Please set down each record exactly as it appears, but leave out any pictures.

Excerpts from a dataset
►
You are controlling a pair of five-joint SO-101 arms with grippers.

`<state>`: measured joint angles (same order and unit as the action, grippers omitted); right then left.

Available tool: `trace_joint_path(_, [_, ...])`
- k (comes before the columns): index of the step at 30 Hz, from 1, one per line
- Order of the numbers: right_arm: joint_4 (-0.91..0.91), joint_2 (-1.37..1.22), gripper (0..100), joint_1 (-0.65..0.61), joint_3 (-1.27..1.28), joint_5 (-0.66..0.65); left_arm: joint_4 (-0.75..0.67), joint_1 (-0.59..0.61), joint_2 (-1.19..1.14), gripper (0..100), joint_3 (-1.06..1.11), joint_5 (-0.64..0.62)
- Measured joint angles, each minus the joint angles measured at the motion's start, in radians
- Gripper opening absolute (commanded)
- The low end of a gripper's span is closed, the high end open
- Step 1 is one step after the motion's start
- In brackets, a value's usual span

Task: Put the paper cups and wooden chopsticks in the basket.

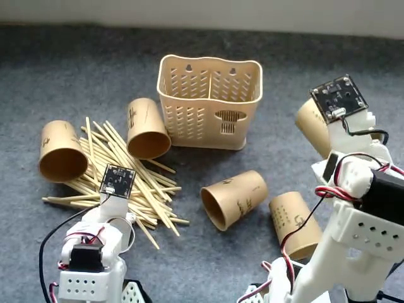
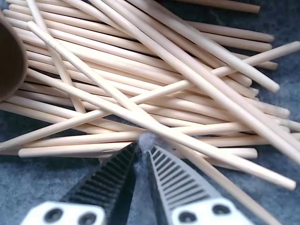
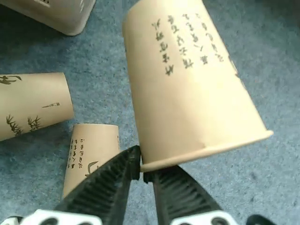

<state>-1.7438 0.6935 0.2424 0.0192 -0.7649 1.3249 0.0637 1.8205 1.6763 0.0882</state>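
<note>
Nearest us on the left, our left gripper [image 2: 142, 144] sits low at the near edge of the chopsticks [image 1: 154, 186], its fingers drawn almost together on nothing. We judge the sticks light, stiff and smooth, apt to roll and to drag crossed neighbours. A loose one at the pile's edge, pinched near mid-length, looks the best hold. Left of the pile lies the leftmost cup [image 1: 61, 151]. Right of it, the tipped cup [image 1: 147, 129] rests just beside the basket [image 1: 189, 117], which stands upright at the far middle, split by a partition. Further right, the middle cup [image 1: 235, 199] and the near cup [image 1: 295, 224] lie on their sides on the carpet, apart from each other. Our right gripper [image 3: 142, 168] is clamped on the rim of the held cup [image 3: 187, 79], up off the carpet to the basket's right. We take the paper cups for light, thin-walled and easily crushed, so a gentle rim pinch suits them. The room between held cup and basket looks open; the tall rim and narrow halves are the edges we must clear.
</note>
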Motion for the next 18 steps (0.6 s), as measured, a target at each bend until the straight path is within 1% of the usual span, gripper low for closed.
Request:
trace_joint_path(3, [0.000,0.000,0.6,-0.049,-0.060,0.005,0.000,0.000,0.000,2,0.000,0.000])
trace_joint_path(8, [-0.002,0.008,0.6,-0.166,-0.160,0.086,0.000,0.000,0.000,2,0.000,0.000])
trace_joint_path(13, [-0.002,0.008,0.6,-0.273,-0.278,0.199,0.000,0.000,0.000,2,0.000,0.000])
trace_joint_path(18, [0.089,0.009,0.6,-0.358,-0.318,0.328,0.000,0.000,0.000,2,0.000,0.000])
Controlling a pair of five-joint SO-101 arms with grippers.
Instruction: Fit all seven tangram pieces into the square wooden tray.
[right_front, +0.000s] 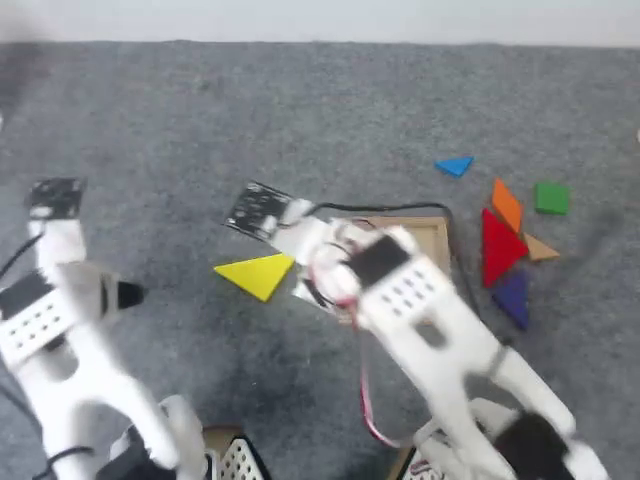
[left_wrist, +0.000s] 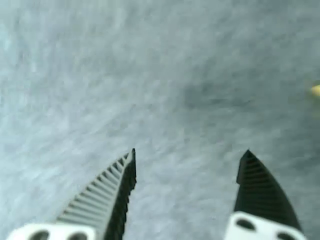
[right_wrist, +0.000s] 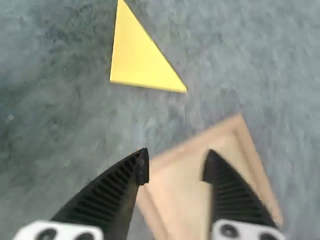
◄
- FINISHED EXERCISE -
You are controlling a pair of five-joint SO-101 arms with grippers.

`<state>`: measured joint angles (same order and unit as the action, grippers omitted); right then left.

Available tool: `trace_joint_path(_, [_, ...])`
- k (comes before the columns): index of the step at 30 Hz, from 1, one per line
- Order of the numbers: right_arm: joint_4 (-0.91..0.91), joint_2 (-1.37..1.22), gripper (0..100), joint_1 (-0.65..0.61), joint_3 (-1.27..1.28), joint_5 (-0.66..0.65); left_arm: joint_4 (-0.75..0.67), joint_1 (-0.59..0.61), joint_2 (-1.19..1.14), gripper (0..100), joint_3 (-1.06..1.11), joint_5 (-0.64..0.62)
- Measured joint angles, each minus the joint angles measured at the motion's start, in radians
- Gripper opening absolute (commanded)
- The low end of a gripper's span is closed, the high end open
- Step 1 is one step after the motion's start
- In brackets, a value's usual span

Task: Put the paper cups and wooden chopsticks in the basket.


<state>-1.7438 0.6935 0.2424 0.0192 -0.7649 1.3249 0.0637 1.8205 1.6763 0.0882</state>
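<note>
Nearest us on the left, our left gripper [image 2: 142, 144] sits low at the near edge of the chopsticks [image 1: 154, 186], its fingers drawn almost together on nothing. We judge the sticks light, stiff and smooth, apt to roll and to drag crossed neighbours. A loose one at the pile's edge, pinched near mid-length, looks the best hold. Left of the pile lies the leftmost cup [image 1: 61, 151]. Right of it, the tipped cup [image 1: 147, 129] rests just beside the basket [image 1: 189, 117], which stands upright at the far middle, split by a partition. Further right, the middle cup [image 1: 235, 199] and the near cup [image 1: 295, 224] lie on their sides on the carpet, apart from each other. Our right gripper [image 3: 142, 168] is clamped on the rim of the held cup [image 3: 187, 79], up off the carpet to the basket's right. We take the paper cups for light, thin-walled and easily crushed, so a gentle rim pinch suits them. The room between held cup and basket looks open; the tall rim and narrow halves are the edges we must clear.
</note>
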Motion for the next 18 steps (0.6 s), as measured, a target at each bend until the straight path is within 1% of the usual span, gripper low for closed.
Request:
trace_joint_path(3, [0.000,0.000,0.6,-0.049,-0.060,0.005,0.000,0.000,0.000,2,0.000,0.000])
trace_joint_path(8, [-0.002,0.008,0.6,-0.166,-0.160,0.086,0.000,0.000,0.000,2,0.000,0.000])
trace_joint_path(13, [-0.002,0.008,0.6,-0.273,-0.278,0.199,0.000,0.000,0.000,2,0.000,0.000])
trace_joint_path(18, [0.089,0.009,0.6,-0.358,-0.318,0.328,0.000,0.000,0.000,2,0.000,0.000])
Controlling a pair of five-joint SO-101 arms with grippers.
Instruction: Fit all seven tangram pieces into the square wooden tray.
[right_front, +0.000s] 
[left_wrist, +0.000s] 
[right_wrist, +0.000s] 

The output given here is complete.